Стёкла на окнах треснули от жара, послышался звон разбивающихся осколков. Ветер ворвался внутрь, раздувая пламя.

Щербатов чувствовал, как горит его одежда, но не обращал внимания на боль. Щербатов рванулся к дочери, закутал её в одеяло и подхватил на руки.

Когда он бросился к выходу, то понял: двери заперты.

Пламя разрасталось, с потолка падали горящие балки. Впервые в жизни мужчина испытал настоящий страх.

Дмитрий Михайлович изо всех сил бил в дверь плечом, но толстые дубовые ставни не поддавались. Жар становился нестерпимым, огонь жадно лизал стены.

– Господи… – он сжал дочь крепче, чувствуя, что теряет силы.

Вдруг дверь с треском распахнулась.

Щербатов, не помня себя вырвался из горящей ловушки, сделал несколько шагов и рухнул на землю.

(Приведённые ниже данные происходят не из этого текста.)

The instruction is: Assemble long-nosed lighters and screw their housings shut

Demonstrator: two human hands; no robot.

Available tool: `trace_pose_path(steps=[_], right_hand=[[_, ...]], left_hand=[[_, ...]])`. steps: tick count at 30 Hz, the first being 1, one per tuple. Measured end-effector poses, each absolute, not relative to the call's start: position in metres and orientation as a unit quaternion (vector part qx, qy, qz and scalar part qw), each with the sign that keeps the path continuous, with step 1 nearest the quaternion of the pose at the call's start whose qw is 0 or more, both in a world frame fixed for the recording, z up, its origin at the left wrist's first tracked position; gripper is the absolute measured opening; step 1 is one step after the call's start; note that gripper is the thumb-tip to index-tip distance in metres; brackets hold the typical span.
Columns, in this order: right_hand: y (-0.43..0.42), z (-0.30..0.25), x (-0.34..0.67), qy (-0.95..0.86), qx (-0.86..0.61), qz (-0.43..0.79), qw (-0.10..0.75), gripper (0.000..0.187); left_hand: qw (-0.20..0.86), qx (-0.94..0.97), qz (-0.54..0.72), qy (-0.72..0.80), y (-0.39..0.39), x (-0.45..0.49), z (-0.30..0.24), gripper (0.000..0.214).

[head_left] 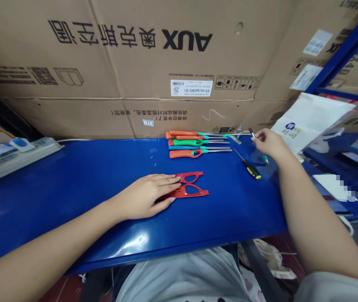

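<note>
My left hand [149,195] lies flat with fingers stretched out on two red plastic handle shells [191,185] in the middle of the blue table [71,184]. My right hand [268,140] is at the far right of the table, fingers pinched on a small dark metal part [252,132]. A black-and-yellow screwdriver [249,166] lies just below that hand. Several long lighters with orange, green and blue handles [194,143] lie in a row at the back, left of my right hand.
Large AUX cardboard boxes [153,54] stand against the table's far edge. A white power strip [18,151] sits at the left. A white bag [311,119] and blue shelving [342,54] are at the right.
</note>
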State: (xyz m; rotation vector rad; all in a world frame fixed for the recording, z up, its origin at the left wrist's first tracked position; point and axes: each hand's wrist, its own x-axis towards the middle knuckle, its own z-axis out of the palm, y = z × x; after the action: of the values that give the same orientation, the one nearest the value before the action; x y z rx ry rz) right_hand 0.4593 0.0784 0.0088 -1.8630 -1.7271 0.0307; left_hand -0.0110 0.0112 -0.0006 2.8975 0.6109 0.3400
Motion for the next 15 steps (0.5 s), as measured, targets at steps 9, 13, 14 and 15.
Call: trace_pose_path(steps=[9, 13, 14, 15], right_hand=[[0.048, 0.037, 0.340, -0.633, -0.597, 0.202, 0.449, 0.014], [0.023, 0.032, 0.302, -0.731, -0.478, 0.247, 0.420, 0.021], [0.017, 0.029, 0.294, -0.753, -0.460, 0.235, 0.408, 0.021], [0.011, 0.027, 0.287, -0.769, -0.447, 0.216, 0.404, 0.019]], left_hand=[[0.074, 0.963, 0.175, 0.191, 0.011, -0.017, 0.008, 0.039], [0.056, 0.921, 0.325, 0.207, 0.006, -0.011, 0.006, 0.033], [0.049, 0.907, 0.358, 0.216, 0.004, -0.009, 0.006, 0.033], [0.042, 0.893, 0.386, 0.227, 0.002, -0.008, 0.007, 0.033]])
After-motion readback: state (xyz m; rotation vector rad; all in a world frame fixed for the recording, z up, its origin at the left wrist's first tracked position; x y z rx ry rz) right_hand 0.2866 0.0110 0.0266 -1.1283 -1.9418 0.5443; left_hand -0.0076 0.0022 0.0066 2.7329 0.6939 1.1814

Во дворе царил хаос. Крестьяне метались по усадьбе, их лица были искажены злобой. В руках сверкали вилы и горели факелы. Они смеялись, с безумием в глазах наблюдая за тем, как огонь поглощает дом господина.

Из пылающего особняка выбегали дворецкие, гувернёры, камердинеры, но никто из них не осмеливался приблизиться к барину.

На втором этаже раздался истошный крик. В одном из окон появился заспанный француз, его лицо исказилось ужасом. – A l'aide! – вскрикнул он, прыгая вниз. Падение было неудачным. Он ударился о землю, извиваясь от боли, но, когда попытался встать, его окружили крестьяне. Смех заполнил двор. Из вчерашних покорных холопов они превратились в разъярённую толпу, и теперь их ярость не знала границ. Щербатов с трудом приподнял голову. Его имение горело. Всё, что он любил, всё, что было дорого роду Щербатовых, исчезало в огне. Рядом на земле лежала Аннушка. Она была жива, но едва дышала. А у крыльца, глядя на пламя, стояла Изольда. В её глазах не было страха. Только странная, недобрая улыбка.

Годами копившиеся в душах крепостных крестьян унижения, побои, несправедливость, невыносимое терпение бесчеловечного существования в одно мгновение ушли в прошлое. Вместо них осталась лишь ненависть, вырывающаяся наружу бурным, неудержимым потоком. Они больше не хотели быть бесправными холопами, безмолвным скотом, серой массой, созданной лишь для угождения хозяевам.

Терпению пришёл конец. Теперь их вела ярость и жажда мести за утраченные годы, за растоптанное достоинство. Где-то в глубине их сознания вдруг пробудилась память древних предков, для которых свобода была превыше всего. Эта память смела с пути страх перед барином, перед Богом, перед укладом жизни, веками державшим их в рабстве и нищете с рождения до самой смерти.

Впервые за всю жизнь они вдохнули воздух свободы. Он пьянил их, сводил с ума, лишал рассудка и всякой жалости к тем, кто столько лет издевался над ними. В этом хаосе под горячую руку разбушевавшейся толпы попадали не только холуи помещиков, но и случайные, ни в чём не повинные люди. Такова была суть русского бунта.

– Что, мсье, страшно стало? – здоровый, рослый парень лет восемнадцати, по имени Андрейка, с дубиной в руках склонился к лежащему на земле французу. – Помощи просишь у нас? Эка ты, какой внимательный стал! А до этого смотрел на нас, как на дикарей. Почто нос воротил?

Иностранец дрожащими руками пытался приподняться. Те, кого он вчера презирал, внушали ему животный ужас. Его серо-зелёные глаза потемнели и расширились от паники. Где-то в глубине сознания мелькнула мысль, что пожар и падение из окна – далеко не самое страшное, что с ним могло случиться.

– À l'aide, mon Dieu! (Помогите, ради Бога!) – он слабо поднял руку в мольбе.

Андрейка хмыкнул.

– Помощь моя нужна? Получай!

Он занёс дубину и со всей силы обрушил её на голову француза. Раздался глухой удар. Всегда щеголеватый, аккуратный француз не успел даже вскрикнуть – его тело вздрогнуло и бездыханно рухнуло на землю.